Selama ini, dia mendengar bahwa anak-anak pembesar kerajaan, senang
hura-hura. Namun, dia menemukan seorang anak raja yang santun dan
shalih.
Akhirnya, tiga butir telur masak pun dihidangkan. Said mempersilahkan
temannya untuk memulai makan. Anak pencari kayu bakar itu mengambil
satu. Lalu, dia mengupas kulitnya pelan-pelan. Sementara itu, Said
mengupasnya dengan cepat, dan melahapnya. Temannya selesai mengupas
telur. Said ingin melihat apa yang akan dilakukan temannya dengan
sebutir telur itu, apakan akan dimakannya sendiri atau …?

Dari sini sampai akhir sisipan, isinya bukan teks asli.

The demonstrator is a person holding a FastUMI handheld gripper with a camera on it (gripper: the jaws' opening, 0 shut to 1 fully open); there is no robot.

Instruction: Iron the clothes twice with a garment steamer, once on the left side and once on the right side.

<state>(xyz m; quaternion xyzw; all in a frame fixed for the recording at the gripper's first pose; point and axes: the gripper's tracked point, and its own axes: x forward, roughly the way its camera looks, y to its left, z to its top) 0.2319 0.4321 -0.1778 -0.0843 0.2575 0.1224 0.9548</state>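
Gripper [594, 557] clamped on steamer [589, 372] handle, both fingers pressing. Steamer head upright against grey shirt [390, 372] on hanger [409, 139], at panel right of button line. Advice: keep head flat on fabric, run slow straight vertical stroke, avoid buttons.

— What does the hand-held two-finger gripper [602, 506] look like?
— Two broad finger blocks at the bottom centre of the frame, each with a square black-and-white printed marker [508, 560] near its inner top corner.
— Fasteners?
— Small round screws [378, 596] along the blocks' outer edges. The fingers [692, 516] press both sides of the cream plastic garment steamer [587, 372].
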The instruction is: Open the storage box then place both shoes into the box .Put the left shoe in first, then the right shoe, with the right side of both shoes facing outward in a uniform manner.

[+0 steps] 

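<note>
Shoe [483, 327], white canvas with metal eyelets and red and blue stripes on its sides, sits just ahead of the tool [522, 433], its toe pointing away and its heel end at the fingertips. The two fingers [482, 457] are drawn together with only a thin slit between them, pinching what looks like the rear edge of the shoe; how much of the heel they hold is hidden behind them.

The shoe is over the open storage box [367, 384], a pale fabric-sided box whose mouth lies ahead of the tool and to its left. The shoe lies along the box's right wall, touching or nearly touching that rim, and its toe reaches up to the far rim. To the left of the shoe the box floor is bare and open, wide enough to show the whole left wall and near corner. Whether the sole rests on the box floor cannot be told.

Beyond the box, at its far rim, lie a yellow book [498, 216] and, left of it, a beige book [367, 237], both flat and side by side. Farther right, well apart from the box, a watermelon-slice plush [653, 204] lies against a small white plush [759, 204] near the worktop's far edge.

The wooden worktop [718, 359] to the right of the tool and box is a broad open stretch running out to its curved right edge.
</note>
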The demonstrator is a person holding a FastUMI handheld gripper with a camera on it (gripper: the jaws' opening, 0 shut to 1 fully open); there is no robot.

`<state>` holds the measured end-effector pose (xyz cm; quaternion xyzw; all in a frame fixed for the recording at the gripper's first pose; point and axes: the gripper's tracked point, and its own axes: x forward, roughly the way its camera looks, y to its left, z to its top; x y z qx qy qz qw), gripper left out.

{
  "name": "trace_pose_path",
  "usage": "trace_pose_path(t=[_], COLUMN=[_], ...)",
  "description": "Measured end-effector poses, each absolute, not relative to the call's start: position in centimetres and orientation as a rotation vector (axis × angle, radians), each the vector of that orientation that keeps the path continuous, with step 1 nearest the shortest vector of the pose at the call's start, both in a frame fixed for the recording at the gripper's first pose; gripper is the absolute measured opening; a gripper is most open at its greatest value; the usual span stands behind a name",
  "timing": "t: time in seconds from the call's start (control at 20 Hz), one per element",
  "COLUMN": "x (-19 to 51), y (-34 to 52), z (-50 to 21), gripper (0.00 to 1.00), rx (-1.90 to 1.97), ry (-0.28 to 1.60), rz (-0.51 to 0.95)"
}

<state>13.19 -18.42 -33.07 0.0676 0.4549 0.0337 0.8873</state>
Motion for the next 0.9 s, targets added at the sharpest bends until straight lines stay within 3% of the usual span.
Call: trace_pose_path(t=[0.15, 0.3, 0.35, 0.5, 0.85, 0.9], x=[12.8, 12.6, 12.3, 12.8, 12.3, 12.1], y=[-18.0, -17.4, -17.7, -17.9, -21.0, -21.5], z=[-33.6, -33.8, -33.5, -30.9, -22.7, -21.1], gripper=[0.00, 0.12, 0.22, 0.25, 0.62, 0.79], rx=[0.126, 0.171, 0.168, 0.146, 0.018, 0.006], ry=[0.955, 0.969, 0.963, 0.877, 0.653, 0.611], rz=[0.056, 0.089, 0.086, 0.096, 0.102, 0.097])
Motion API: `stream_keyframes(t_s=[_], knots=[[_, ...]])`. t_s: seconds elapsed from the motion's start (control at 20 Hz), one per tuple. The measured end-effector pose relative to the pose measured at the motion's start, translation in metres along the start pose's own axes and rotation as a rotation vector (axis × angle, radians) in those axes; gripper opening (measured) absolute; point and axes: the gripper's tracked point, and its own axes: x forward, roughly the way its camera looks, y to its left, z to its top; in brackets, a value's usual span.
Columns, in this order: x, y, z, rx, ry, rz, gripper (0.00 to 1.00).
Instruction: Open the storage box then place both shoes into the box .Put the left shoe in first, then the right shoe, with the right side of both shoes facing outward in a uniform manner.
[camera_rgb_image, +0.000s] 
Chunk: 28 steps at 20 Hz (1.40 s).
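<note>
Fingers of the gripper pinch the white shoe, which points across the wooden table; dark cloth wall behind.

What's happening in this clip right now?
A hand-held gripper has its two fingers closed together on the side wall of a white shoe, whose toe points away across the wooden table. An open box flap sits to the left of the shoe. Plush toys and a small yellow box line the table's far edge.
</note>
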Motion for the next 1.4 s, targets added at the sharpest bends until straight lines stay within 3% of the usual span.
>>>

Anak miskin itu mengambil pisau yang ada di dekat situ. Lalu, dia
membelah telur itu jadi dua; yang satu dia pegang, dan yang satunya
lagi, dia berikan kepada Said. Tak ayal lagi, Said menangis terharu.
Lalu, Said pun memeluk anak pencari kayu bakar itu erat-erat seraya
berkata, “Engkau teman sejatiku! Engkau teman sejatiku! Engkau temanku
masuk surga.”
Sejak itu, keduanya berteman dan bersahabat dengan sangat akrab.
Persahabatan mereka melebihi saudara kandung. Mereka saling mencintai
dan saling menghormati karena Allah SWT. Karena kekuatan cinta itu,
mereka bahkan sempat bertahun-tahun mengembara bersama untuk belajar dan
berguru kepada para ulama yang tersebar di Turki, Syiria, Irak, Mesir,
dan Yaman.
Setelah berganti bulan dan tahun, akhirnya keduanya tumbuh dewasa. Raja
yang adil; ayah Said, meninggal dunia. Akhirnya, Said diangkat menjadi
raja untuk menggantikan ayahnya. Menteri yang pertama kali dia pilih
adalah Abdullah, anak pencari kayu itu. Abdullah pun benar-benar menjadi
teman seperjuangan dan penasihat raja yang tiada duanya.
Meskipun telah menjadi raja dan menteri, keduanya masih sering melakukan
shalat tahajud dan membaca Al Qur’an bersama. Kecerdasan dan kematangan
jiwa keduanya mampu membawa kerajaan itu maju, makmur dan jaya;
baldatun thayyibatun wa Rabbun Ghafur.